* **WHAT YOU WILL DO**
Take the material below and output exactly the run of lines from the one containing "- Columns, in" down to the one containing "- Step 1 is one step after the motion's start", with both included.
::: DATASET CONTENT :::
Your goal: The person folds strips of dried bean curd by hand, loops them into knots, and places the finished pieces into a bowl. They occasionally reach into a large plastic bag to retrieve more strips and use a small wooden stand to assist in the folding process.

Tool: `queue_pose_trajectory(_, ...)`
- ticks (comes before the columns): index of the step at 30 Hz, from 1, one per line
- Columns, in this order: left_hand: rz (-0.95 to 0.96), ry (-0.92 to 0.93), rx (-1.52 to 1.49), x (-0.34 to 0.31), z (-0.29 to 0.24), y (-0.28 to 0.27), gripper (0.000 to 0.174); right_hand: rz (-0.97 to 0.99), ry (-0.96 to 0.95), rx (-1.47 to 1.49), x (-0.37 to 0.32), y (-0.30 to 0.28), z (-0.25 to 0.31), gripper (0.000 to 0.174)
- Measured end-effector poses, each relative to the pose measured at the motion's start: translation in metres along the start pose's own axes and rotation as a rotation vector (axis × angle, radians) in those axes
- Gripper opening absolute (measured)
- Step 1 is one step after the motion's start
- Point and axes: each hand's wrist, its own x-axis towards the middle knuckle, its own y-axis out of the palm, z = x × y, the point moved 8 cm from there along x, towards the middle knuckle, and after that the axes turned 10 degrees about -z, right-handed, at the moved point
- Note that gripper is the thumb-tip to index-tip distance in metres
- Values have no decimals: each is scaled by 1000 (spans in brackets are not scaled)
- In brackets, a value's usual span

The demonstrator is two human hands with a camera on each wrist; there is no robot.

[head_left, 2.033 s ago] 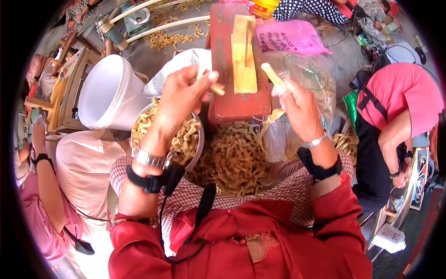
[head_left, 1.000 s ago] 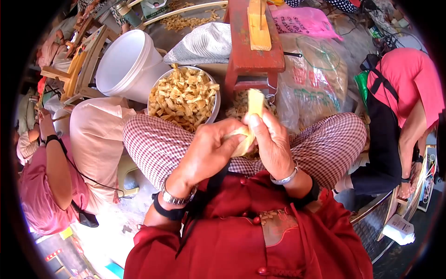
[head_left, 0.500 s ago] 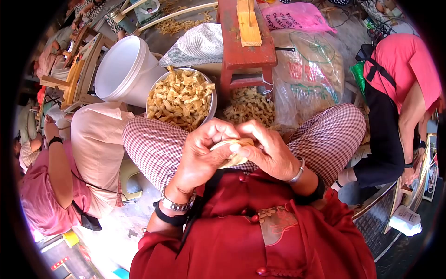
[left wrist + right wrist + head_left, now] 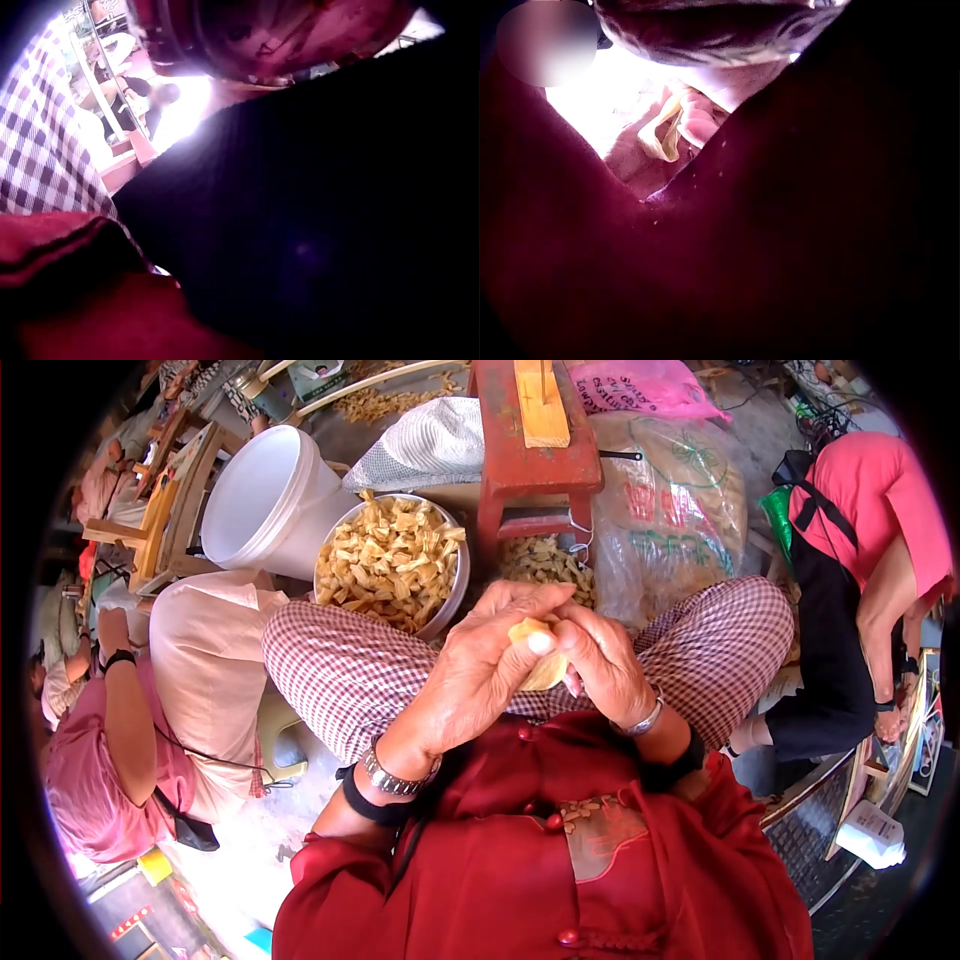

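In the head view, both hands meet over the lap around a pale yellow strip (image 4: 545, 672), folded into a small bundle. My left hand (image 4: 485, 665) pinches it with the thumb on top, its fingers curled behind. From the other side my right hand (image 4: 607, 663) grips the same strip, fingers bent against the left ones. A looped end of the yellow strip (image 4: 660, 139) hangs beside curled fingers (image 4: 697, 124) in the right wrist view. Dark cloth and a watch band fill most of the left wrist view, hiding the hand there.
Beyond the left knee stands a bowl (image 4: 462, 575) heaped with folded yellowish pieces, beside a white bucket (image 4: 265, 510). A red bench (image 4: 540, 475) bears a wooden block (image 4: 543, 420). More pieces (image 4: 548, 565) lie beneath it. Clear plastic bags (image 4: 670, 520) lie right of it; people sit on both sides.
The hands, apart near the bench two seconds ago with a pale piece in each, have come together over the lap. The strip, upright one second ago, is now folded smaller between the fingers.
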Motion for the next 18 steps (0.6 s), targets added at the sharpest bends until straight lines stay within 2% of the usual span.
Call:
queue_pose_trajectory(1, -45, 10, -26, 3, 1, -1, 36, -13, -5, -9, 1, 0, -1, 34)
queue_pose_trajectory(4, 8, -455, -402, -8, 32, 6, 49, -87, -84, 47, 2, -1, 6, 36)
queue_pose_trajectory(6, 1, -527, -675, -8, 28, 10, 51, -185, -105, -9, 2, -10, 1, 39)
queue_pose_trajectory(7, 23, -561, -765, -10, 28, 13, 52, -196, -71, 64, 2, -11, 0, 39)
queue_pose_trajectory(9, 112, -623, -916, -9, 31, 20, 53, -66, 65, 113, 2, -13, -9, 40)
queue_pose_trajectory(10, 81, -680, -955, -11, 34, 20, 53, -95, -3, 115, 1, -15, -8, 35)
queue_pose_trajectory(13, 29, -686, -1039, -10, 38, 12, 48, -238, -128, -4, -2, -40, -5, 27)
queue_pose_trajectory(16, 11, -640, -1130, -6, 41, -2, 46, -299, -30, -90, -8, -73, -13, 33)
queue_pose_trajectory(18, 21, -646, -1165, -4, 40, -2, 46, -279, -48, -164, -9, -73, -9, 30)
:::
* **SOLUTION FOR THIS TASK**
- Columns, in this order: left_hand: rz (-0.95 to 0.96), ry (-0.92 to 0.93), rx (-1.52 to 1.49), x (-0.34 to 0.31), z (-0.29 to 0.24), y (-0.28 to 0.27), gripper (0.000 to 0.174); right_hand: rz (-0.97 to 0.99), ry (-0.96 to 0.95), rx (-1.47 to 1.49), x (-0.37 to 0.32), y (-0.30 to 0.28), z (-0.25 to 0.31), gripper (0.000 to 0.174)
- Measured end-effector poses, each relative to the pose measured at the motion's start: translation in metres along the start pose's own axes and rotation as a rotation vector (axis × angle, radians) in those axes
- Gripper opening absolute (measured)
- Step 1 is one step after the motion's start

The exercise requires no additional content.